Wynne discovered photography when she was 16. After growing up in New England listening to stories about her mother’s childhood in southern India—Wynne’s step-grandfather was Indian—she decided to move across the world on her own to finish high school at her mother’s alma mater, the Kodaikanal International School in the state of Tamil Nadu. There, Wynne began taking photographs as a way to engage with the vibrant new world around her.

“As an outsider, it gave me access to people and places,” she says. “It was this awakening for me to realize I could use photography to understand a new place.”

Shuai Wang’s chalkboard at Columbia University.

The experience marked the beginning of Wynne’s interest in documenting “hidden worlds”; she has photographed high school wrestlers and the residents of single-room-occupancy hotels (SROs) in San Francisco. Photos from that project, made while she was an undergraduate at the San Francisco Art Institute, were later included in W.W. Norton’s 25 and Under: Photographers.

“Wanting to understand something unfamiliar is what drives me as an artist,” Wynne says.

David Gabai’s chalkboard at Princeton University.

Along with the book, a September exhibition is planned at the prestigious Edwynn Houk Gallery in New York (which also represents Diane Arbus, Dorothea Lange, and Man Ray), but for Wynne, that won’t be the end.

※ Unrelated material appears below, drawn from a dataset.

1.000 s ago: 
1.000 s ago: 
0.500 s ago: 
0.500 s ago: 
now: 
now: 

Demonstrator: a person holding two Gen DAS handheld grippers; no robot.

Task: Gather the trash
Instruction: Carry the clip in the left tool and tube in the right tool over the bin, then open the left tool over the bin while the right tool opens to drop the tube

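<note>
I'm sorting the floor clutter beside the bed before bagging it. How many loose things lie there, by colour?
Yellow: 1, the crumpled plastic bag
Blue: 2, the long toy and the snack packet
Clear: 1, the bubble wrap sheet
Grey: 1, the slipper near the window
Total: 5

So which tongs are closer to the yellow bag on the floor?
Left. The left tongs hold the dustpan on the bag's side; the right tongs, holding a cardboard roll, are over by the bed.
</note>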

There are more mathematicians to meet, more blackboards to discover.

“It’s this vast mysterious universe, and I feel like I’ve only glimpsed the surface,” she says.

Top PhotoWynne sees beauty in the blackboards, but also invisible layers of history. This slate board, used by mathematicians for more than a century, was marked up for Wynne by Wilkinson during a visit to the Henri Poincaré Institute in Paris. The equation, related to the mechanism for chaotic dynamics, depicts a sequence of shapes that, in a precise sense, are equivalent to each other. It is one of Wynne’s favorite photographs in the collection.